I went to see the movie Up In The Air on Sunday. It stars Mr George Clooney; perhaps you've heard of him? I thought it was very good: a few interesting observations, a bundle of laughs, a mean little twist, even a sassy haircut courtesy of Vera Farmiga. Perhaps one of the things I liked best, however, was the opening sequence.


Film credits are very important to setting a scene and style; they shouldn't be underestimated. Miss the start of a film and sometimes you miss the very essence of what it's all about and where the director is coming from. You usually get good opener action with indie flicks.
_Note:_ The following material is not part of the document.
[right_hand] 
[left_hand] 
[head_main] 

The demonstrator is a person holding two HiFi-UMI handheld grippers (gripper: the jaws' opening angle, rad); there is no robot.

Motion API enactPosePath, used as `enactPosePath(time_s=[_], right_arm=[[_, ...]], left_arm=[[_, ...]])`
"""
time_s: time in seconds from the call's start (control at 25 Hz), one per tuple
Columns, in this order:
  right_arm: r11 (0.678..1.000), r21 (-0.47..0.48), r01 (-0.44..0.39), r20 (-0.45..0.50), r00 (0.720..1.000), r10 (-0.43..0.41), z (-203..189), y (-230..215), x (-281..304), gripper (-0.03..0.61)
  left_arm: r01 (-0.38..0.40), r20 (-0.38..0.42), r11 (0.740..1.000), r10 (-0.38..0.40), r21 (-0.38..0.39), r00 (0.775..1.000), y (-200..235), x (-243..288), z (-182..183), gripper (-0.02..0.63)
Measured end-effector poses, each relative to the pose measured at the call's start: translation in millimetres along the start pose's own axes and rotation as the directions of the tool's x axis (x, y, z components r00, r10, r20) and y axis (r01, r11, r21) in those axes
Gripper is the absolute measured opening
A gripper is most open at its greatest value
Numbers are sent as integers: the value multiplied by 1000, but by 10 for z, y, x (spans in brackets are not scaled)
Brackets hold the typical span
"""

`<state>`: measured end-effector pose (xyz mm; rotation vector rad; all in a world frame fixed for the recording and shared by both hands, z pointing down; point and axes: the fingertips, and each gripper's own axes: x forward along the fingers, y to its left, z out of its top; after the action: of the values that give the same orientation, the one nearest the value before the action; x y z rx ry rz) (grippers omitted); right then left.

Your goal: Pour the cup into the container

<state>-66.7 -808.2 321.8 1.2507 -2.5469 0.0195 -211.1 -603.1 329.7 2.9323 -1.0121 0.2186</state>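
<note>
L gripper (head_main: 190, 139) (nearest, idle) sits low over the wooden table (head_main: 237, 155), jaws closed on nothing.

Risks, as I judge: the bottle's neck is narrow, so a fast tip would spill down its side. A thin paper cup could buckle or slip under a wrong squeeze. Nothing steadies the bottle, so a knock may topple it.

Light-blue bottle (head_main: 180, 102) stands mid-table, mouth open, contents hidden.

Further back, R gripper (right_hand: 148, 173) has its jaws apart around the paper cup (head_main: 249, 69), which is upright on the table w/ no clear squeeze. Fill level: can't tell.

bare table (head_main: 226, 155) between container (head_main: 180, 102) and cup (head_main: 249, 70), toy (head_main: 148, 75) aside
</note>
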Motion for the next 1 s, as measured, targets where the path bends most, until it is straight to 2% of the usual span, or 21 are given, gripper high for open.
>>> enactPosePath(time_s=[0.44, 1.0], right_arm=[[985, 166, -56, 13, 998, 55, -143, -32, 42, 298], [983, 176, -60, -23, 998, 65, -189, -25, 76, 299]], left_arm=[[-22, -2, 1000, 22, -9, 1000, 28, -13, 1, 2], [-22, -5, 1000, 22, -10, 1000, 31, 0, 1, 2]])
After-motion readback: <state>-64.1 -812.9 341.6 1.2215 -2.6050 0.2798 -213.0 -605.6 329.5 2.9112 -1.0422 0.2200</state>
The titles for Up In The Air were shot for director Jason Reitman by Shadowplay, some short film-maker mates of his, who "came up with this idea of vintage moving postcards". They've created a clever montage of lots of bird's-eye views of the good ole US of A; a theme repeated throughout the feature as the characters dart about the continent's major conurbations via American Airlines.


You can check the moving images out here, or, indeed, by going to the cinema and watching the film while it's still on. I found these stills for illustration purpose at a nice little blog called Blueberry English; go visit for more design-related delights.

01 February 2010

Emergency exit

It's February already, so only a month before culture is booted out of the glossy glassy Urbis building by football. It's definitely not worth crying over spilt milk - the petitions have been signed, the letters have been written and even the obligatory Facebook group has been joined - but when I popped into Urbis on Friday, I'm afraid I just wasn't sad enough to shed a tear for anything much.


Maybe it was a nagging headache that made me disinterested in the hip-hop show (even listening to a bit of Ruthless Rap Assassins for old time's sake was dampened by the fact that the footage wasn't in synch with the music). Perhaps it was the slight back-slapping feeling to Urbis Has Left The Building (still a great title, though). Even the Ghosts of Winter Hill did little to exorcise my bad mood, such was the overwhelming sensation that all Mancunian TV amounts to is Coronation Street and what looks more and more like an enforced, bitter relocation of certain BBC departments to a blustery campus stuck out at a tram terminus in Salford Quays. I did like the mock-ups of front rooms through the decades, however, and a wonderfully named episode of World In Action about the Crescents called No Place Like Hulme. See, it's not all negative.

And I have seen plenty of good stuff at Urbis in the past; from potting sheds about sustainable urban gardening to fabulous Matthew Williamson frocks. It's just a shame Urbis is leaving the building seemingly by the back door, but then I suppose being sent off early is never going to be the glamorous way out.